The line containing "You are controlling" marks where to begin; quote it and every line after it through the end of the data, exactly as written.

*** Provided material ***

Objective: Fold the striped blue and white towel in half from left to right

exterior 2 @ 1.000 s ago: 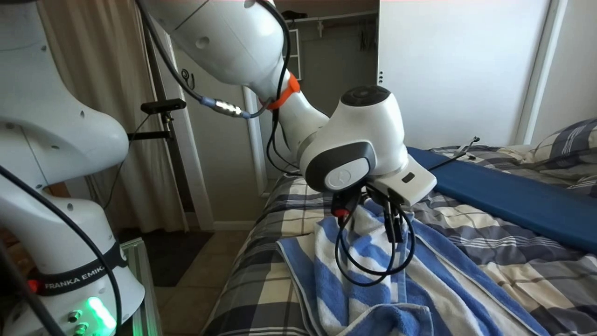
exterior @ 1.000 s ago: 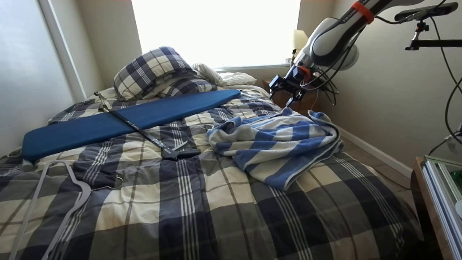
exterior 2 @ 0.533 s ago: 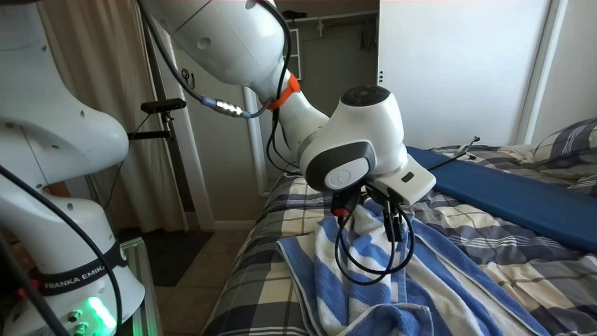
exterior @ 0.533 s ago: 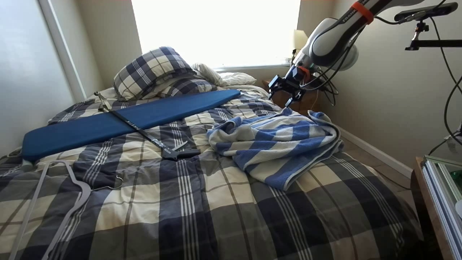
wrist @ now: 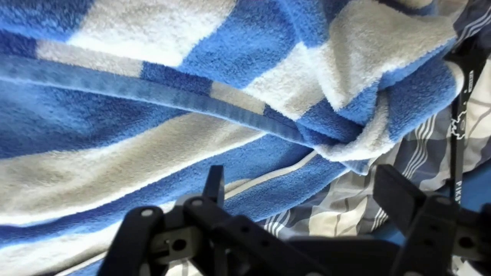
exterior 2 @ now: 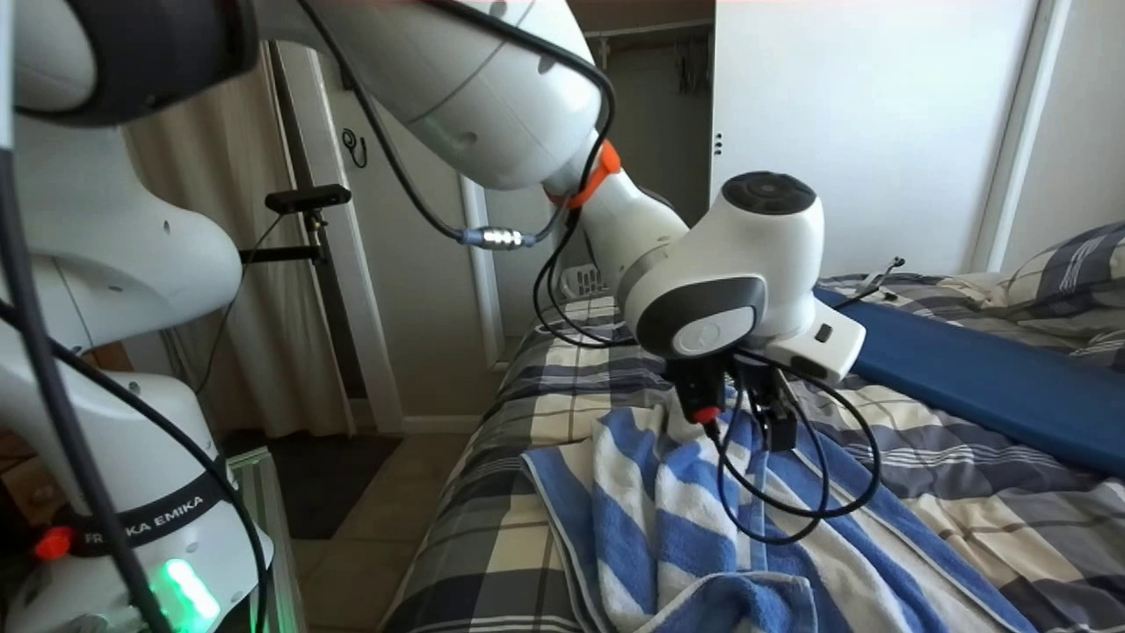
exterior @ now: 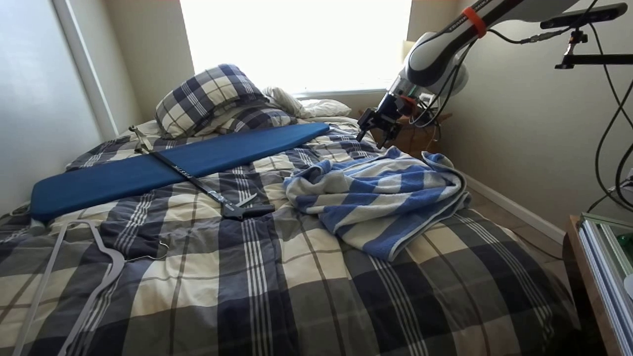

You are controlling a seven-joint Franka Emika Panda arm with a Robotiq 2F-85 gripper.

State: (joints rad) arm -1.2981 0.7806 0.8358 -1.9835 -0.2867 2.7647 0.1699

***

Response area
You are controlling a seven-joint Franka Emika Panda arm with a Robotiq 2F-85 gripper.

State: (joints rad) arm -1.2981 0.7806 0.8358 -1.9835 -0.2867 2.7647 0.1699

No additional output is needed.